O Teatro do Oprimido também foi beneficiado, não?
Sim, e o Gil disse até que servimos de inspiração para os pontos de cultura. Mas também trabalhamos com outros Ministérios, como Educação e Saúde. Fizemos um trabalho em escolas de cinco cidades, nas proximidades do Rio, e vimos o poder de transformação que o teatro exerceu sobre os alunos.

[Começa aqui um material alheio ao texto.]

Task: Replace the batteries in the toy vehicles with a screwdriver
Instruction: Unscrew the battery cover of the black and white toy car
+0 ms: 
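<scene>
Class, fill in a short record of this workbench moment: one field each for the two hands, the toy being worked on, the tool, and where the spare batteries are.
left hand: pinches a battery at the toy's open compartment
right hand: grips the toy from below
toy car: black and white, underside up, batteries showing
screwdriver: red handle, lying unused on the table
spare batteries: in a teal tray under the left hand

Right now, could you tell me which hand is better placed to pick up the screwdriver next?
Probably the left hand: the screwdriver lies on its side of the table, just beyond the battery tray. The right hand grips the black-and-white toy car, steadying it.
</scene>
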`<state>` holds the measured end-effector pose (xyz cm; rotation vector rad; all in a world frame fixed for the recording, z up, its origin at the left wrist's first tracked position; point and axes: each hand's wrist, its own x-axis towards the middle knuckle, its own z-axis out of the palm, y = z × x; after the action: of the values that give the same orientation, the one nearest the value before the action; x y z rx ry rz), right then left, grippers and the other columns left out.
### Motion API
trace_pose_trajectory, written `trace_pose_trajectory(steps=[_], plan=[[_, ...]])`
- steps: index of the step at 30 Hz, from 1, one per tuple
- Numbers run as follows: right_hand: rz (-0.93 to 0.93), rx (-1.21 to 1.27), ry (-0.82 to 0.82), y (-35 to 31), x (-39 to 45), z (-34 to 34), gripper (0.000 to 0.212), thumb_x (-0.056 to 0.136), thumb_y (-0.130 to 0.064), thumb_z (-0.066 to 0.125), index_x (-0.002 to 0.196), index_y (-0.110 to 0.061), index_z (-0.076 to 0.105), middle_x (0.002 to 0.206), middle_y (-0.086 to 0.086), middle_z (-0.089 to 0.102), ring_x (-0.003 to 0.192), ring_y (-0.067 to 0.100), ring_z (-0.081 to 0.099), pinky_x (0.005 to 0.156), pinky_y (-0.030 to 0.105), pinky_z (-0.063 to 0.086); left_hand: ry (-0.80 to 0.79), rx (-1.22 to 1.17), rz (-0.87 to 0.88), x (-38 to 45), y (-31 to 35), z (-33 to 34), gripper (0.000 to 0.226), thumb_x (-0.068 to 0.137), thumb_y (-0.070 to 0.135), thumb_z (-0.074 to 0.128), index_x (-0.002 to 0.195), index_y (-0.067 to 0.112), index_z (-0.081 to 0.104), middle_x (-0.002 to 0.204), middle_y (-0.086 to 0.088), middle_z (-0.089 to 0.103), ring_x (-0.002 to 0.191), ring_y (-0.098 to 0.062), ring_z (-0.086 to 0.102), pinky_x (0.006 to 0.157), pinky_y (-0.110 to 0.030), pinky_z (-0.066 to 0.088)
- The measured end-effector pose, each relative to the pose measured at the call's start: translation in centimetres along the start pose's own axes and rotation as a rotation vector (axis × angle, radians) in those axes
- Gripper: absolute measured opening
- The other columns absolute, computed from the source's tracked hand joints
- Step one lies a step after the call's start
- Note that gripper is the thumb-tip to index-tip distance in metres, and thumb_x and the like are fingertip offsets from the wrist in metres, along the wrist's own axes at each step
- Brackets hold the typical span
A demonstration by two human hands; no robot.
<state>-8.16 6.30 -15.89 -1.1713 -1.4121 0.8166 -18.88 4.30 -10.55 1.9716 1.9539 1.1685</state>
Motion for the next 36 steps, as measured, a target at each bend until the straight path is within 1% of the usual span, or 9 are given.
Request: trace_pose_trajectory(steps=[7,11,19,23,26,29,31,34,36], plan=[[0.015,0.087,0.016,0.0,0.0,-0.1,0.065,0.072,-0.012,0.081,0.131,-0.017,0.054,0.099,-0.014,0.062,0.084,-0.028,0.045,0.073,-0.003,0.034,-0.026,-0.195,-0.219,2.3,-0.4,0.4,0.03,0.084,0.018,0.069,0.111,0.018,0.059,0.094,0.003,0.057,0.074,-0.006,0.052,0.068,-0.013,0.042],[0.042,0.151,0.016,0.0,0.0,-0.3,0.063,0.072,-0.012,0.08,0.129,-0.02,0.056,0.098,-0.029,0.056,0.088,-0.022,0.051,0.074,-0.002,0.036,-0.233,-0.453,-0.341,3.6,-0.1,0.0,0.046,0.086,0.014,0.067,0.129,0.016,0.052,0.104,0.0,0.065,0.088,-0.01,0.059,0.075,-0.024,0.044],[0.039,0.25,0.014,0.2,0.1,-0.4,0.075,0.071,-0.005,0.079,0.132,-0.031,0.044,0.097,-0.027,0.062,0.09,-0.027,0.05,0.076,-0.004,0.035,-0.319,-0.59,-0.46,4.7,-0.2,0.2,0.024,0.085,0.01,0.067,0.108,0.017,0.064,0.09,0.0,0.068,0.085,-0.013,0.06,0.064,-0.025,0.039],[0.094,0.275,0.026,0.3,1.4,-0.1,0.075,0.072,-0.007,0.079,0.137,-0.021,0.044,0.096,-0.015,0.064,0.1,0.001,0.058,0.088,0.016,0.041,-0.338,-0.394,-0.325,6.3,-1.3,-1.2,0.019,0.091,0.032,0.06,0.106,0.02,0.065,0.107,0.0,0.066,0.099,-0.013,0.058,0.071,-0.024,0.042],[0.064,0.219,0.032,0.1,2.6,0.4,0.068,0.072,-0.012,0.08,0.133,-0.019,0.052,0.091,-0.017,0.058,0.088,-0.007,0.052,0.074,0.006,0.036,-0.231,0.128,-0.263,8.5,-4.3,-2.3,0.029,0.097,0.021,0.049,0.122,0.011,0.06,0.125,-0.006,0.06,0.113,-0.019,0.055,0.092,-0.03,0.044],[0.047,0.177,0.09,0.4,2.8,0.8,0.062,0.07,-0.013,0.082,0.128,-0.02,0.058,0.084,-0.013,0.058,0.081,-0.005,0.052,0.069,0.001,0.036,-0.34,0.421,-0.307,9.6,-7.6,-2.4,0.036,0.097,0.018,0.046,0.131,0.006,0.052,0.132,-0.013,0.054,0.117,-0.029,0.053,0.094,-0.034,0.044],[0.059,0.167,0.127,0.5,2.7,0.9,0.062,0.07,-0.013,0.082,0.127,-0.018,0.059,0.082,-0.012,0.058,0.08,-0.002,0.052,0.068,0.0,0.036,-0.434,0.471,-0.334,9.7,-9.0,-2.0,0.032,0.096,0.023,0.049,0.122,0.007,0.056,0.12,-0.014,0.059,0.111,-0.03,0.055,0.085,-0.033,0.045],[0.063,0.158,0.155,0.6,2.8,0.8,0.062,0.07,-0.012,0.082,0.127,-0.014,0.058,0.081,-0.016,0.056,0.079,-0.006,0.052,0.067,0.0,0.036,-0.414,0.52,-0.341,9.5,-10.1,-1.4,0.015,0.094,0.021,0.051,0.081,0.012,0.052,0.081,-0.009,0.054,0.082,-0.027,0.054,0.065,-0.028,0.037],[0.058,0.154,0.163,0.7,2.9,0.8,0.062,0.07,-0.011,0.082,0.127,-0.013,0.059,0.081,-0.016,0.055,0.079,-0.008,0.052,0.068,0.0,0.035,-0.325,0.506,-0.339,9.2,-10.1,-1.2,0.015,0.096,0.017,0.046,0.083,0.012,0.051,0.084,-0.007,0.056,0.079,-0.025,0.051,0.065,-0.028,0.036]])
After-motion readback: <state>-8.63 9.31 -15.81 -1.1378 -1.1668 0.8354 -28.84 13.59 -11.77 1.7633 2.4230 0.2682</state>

Nos dê um exemplo dessa transformação proporcionada pelo teatro. No caso dos hospitais psiquiátricos, há uma diminuição absurda no consumo de medicamentos. Trabalhamos com a saúde e não com a doença mental. Procuramos ativar a parte saudável do cérebro doente, estimulá-lo no que tem de vivo e criativo. Com isso, o teatro é capaz de devolver ao convívio social alguém que tinha se isolado. Nas comunidades carentes acontece o mesmo. Os programas populares da televisão são um massacre, impedem que as pessoas percebam o que está dentro delas. Elas apenas consomem o que lhes é imposto. O Teatro do Oprimido procura ajudá-las a encontrar seus próprios meios de expressão.

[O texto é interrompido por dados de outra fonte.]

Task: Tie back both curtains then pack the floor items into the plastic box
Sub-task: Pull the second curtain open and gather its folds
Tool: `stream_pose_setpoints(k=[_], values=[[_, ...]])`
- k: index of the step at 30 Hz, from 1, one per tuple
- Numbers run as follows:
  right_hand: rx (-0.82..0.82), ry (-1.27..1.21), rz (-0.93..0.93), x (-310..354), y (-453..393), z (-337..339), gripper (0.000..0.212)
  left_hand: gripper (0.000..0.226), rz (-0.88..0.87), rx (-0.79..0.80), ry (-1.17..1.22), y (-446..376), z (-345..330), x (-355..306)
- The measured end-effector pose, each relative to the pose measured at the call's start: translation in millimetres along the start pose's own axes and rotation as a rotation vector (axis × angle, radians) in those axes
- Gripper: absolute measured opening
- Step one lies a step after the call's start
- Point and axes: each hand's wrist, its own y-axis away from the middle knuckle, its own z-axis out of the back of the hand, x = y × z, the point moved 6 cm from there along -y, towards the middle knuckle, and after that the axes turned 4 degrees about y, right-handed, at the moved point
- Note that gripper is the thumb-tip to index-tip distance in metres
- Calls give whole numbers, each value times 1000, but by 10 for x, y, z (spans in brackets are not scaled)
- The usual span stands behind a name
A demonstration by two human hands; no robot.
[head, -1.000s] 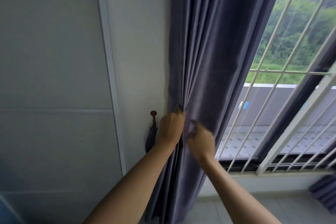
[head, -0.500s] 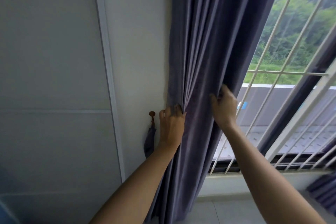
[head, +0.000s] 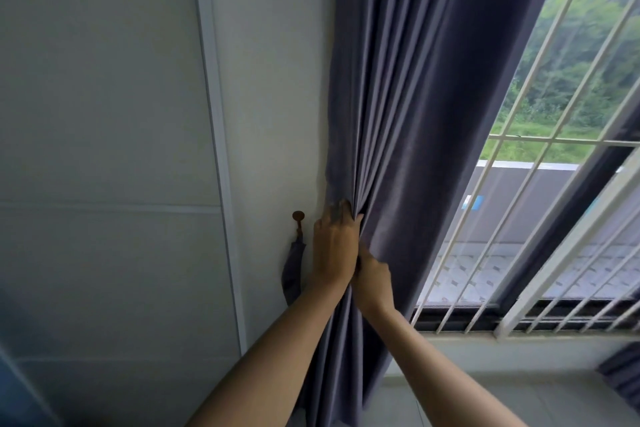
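Nearest to me, two bare forearms rise from the bottom edge and meet at the middle of the view. My left hand (head: 334, 250) grips the gathered folds of the grey-purple curtain (head: 415, 107), its fingers curled into the bunched cloth at about waist height of the drape. My right hand (head: 374, 279) sits just below and to the right of it, touching the left wrist, its fingers tucked into the same folds; I cannot tell how firmly it holds, as the left hand covers part of it. The hands are together, both on the curtain. The curtain hangs from the top of the view down past the arms toward the floor, pulled into a narrow bundle against the pale wall (head: 270, 80). Just left of the hands, a small brown hook (head: 298, 217) juts from the wall, and a strip of matching fabric, the tieback (head: 293, 270), hangs from it. Farther left runs a white panelled surface (head: 104, 114). Beyond the curtain to the right, a window with white bars (head: 519, 156) shows green trees (head: 581, 55) outside.
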Motion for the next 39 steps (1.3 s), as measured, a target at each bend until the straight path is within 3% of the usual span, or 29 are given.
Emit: stream_pose_setpoints(k=[6, 9, 12, 15, 18, 20, 23, 30, 34, 36, 39], values=[[14, 59, 1, 107, 87, -68, 27, 76, 31, -69, 182, 55, 76, 0], [24, -39, -50, 115, 99, -79, 26, 83, 37, -47, 211, 81, 66, -19], [43, -54, -88, 105, 95, -119, 25, 72, 31, -1, 67, 65, 29, -45], [103, 39, -56, 135, 41, -122, 33, 44, 22, 80, -92, 19, -50, -28], [129, 43, -43, 129, -45, -7, 16, 42, 2, 87, -79, -4, -48, 35], [50, -105, -98, 59, -69, 145, 24, 38, -3, 51, -90, -15, -30, 87], [-114, -116, -128, -19, -139, 484, 23, 36, -21, 35, -78, -43, -58, 150], [-613, -110, 132, 223, -299, 1779, 19, 37, -21, 35, -98, -82, -46, 134], [-895, -182, 120, 163, -352, 2316, 20, 39, -25, 88, -73, -83, -93, 106], [-925, -195, 100, 81, -425, 2372, 29, 41, -30, 114, -62, -82, -125, 86], [-673, -177, 25, -80, -655, 2135, 58, 43, -26, 132, -48, -84, -126, 43]])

Que episódios, nessas andanças, mostraram ao senhor o sentido do seu trabalho?
Vários. Me lembro de um presídio, no interior de São Paulo, que funcionava como um leprosário. A população da cidade queria o isolamento total daqueles presos. Resolvemos fazer uma peça de teatro, com os presos, no meio de uma praça pública, e um morador era chamado para entrar em cena. Isso amenizou aquela relação conflituosa e violenta. Também de lembro de um preso, que era engraçado, e, numa cena, fez uma menina de 10 anos rir. A menina foi elogiá-lo. Ele se vira pra mim e diz: “É a primeira vez na minha vida que alguém me diz que eu sirvo para a alguma coisa”.

O senhor receberá, na França, uma homenagem da Unesco. Aqui no Brasil o senhor se considera reconhecido?

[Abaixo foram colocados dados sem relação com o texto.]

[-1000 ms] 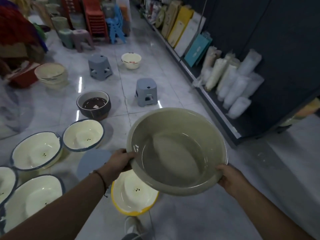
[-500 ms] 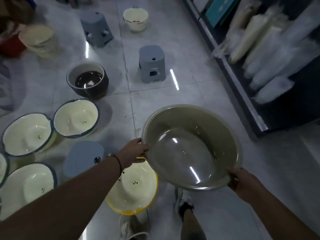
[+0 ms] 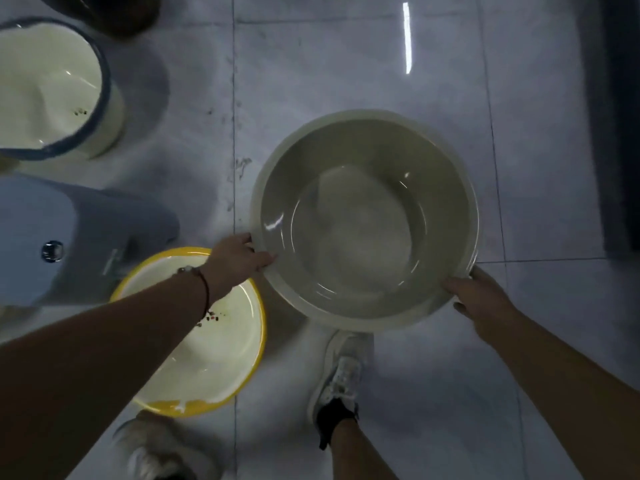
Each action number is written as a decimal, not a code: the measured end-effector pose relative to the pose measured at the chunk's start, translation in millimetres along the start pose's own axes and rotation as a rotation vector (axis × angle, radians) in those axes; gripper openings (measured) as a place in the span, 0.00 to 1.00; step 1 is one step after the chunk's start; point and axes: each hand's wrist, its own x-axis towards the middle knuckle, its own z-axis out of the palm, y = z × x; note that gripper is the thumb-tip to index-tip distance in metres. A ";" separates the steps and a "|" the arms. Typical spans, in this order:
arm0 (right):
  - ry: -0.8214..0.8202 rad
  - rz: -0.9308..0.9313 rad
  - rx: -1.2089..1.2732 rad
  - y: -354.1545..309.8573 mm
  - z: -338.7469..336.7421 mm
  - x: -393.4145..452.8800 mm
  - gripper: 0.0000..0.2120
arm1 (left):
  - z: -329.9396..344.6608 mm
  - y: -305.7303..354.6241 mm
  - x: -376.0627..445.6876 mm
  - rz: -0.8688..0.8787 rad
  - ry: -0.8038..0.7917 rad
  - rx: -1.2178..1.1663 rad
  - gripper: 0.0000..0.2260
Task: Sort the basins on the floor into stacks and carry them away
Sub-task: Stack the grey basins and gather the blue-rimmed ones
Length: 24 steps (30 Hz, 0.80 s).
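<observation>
I hold a large grey-green basin [image 3: 363, 220] low over the tiled floor, just ahead of my feet. My left hand [image 3: 235, 258] grips its left rim and my right hand [image 3: 478, 296] grips its lower right rim. Under my left forearm a cream basin with a yellow rim [image 3: 221, 344] sits on the floor, touching or nearly touching the held basin's left side. A cream basin with a blue rim [image 3: 48, 84] stands at the upper left.
A pale blue plastic stool [image 3: 45, 233] stands at the left between the two cream basins. A dark basin's edge [image 3: 114, 12] shows at the top left. My white shoes [image 3: 343, 372] are below the held basin. A dark shelf base [image 3: 620, 116] runs along the right edge.
My view has tipped down and closed in on the floor. The grey-green basin has been lowered toward the tiles beside the yellow-rimmed basin, both hands still on its rim.
</observation>
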 end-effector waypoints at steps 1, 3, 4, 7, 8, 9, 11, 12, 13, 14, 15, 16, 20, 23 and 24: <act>0.013 -0.012 -0.022 3.3 6.2 18.4 0.20 | 6.4 -6.1 17.5 0.014 0.004 0.017 0.12; 0.023 -0.013 -0.077 11.4 18.0 48.0 0.22 | 19.5 -19.4 47.2 0.015 0.037 0.054 0.15; 0.011 0.004 -0.111 18.3 23.7 59.6 0.22 | 25.3 -25.8 56.9 0.001 0.067 0.080 0.15; 0.009 0.090 -0.209 38.5 38.7 84.9 0.20 | 43.7 -41.7 75.3 -0.032 0.120 0.131 0.14; 0.020 0.124 -0.227 43.0 43.4 90.6 0.20 | 49.4 -46.5 79.1 -0.041 0.123 0.147 0.13; 0.021 0.157 -0.236 46.7 47.5 95.4 0.20 | 53.9 -51.9 82.6 -0.048 0.125 0.166 0.13; 0.014 0.202 -0.275 51.4 52.4 103.9 0.22 | 60.5 -62.6 90.1 -0.055 0.125 0.187 0.14; -0.003 0.216 -0.302 52.9 52.5 107.9 0.22 | 63.0 -67.1 94.2 -0.060 0.118 0.194 0.15; -0.017 0.224 -0.325 54.4 52.0 112.2 0.22 | 64.5 -70.7 97.6 -0.065 0.105 0.202 0.15; -0.031 0.232 -0.346 55.2 51.6 114.5 0.23 | 65.6 -73.6 100.5 -0.070 0.091 0.209 0.16; -0.037 0.241 -0.373 56.8 51.1 117.4 0.23 | 65.9 -77.1 104.0 -0.071 0.080 0.216 0.16; -0.034 0.247 -0.405 56.5 51.5 118.6 0.23 | 65.9 -79.7 107.3 -0.069 0.070 0.229 0.16; -0.014 0.233 -0.595 55.6 56.4 118.7 0.15 | 60.6 -86.7 110.9 -0.003 0.025 0.269 0.17; -0.006 0.168 -0.657 50.2 56.0 111.6 0.03 | 48.9 -87.1 100.9 0.066 -0.045 0.349 0.14; 0.011 0.125 -0.691 45.9 56.8 105.7 0.03 | 43.1 -85.7 94.9 0.095 -0.052 0.375 0.14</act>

Sou reconhecido no meu trabalho, mas pela mídia, não. A imprensa só se interessaria pelo nosso grupo se formássemos três bailarinos que fossem dançar no Bolshoi. A mídia gosta de campeões. Campeão de Fórmula 1, filme campeão de bilheteria, qualquer coisa que chegue na frente, que represente a vitória. Mas o ser humano não é cavalo de corrida.

Nos anos 1950, o senhor fez parte do Teatro de Arena, que teve grande projeção e, ao seguir o caminho do Teatro do Oprimido, mudou o rumo da sua carreira. Foi consciente essa escolha?
Totalmente. A escolha individualista nunca esteve no meu horizonte. Quando era pequeno e trabalhava na padaria do meu pai, eu via aqueles operários que passavam o dia com um pão com manteiga e uma média e pensava: “Isso não pode continuar assim”. Eu acredito na solidariedade. Estou com 78 anos. Isso é muito tempo. Foi outro dia que nasci e não deu tempo de fazer nem metade do que eu queria. Mas, mesmo com todas as dificuldades, o Teatro do Oprimido me realizou. Cidadão não é aquele que vive em sociedade, cidadão é aquele que transforma. E acredito que o Teatro do Oprimido tenha deixado alguma coisa para o mundo.
  
(*) - A última entrevista concedida por Augusto Boal – diretor de teatro, criador do teatro do oprimido, dramaturgo e ensaísta brasileiro –, falecido no sábado, foi concedida à jornalista Ana Paula Souza e publicada pela revista CartaCapital, 03-04-2009

Cultura e Educação, Entrevistas – 4 de maio de 2009.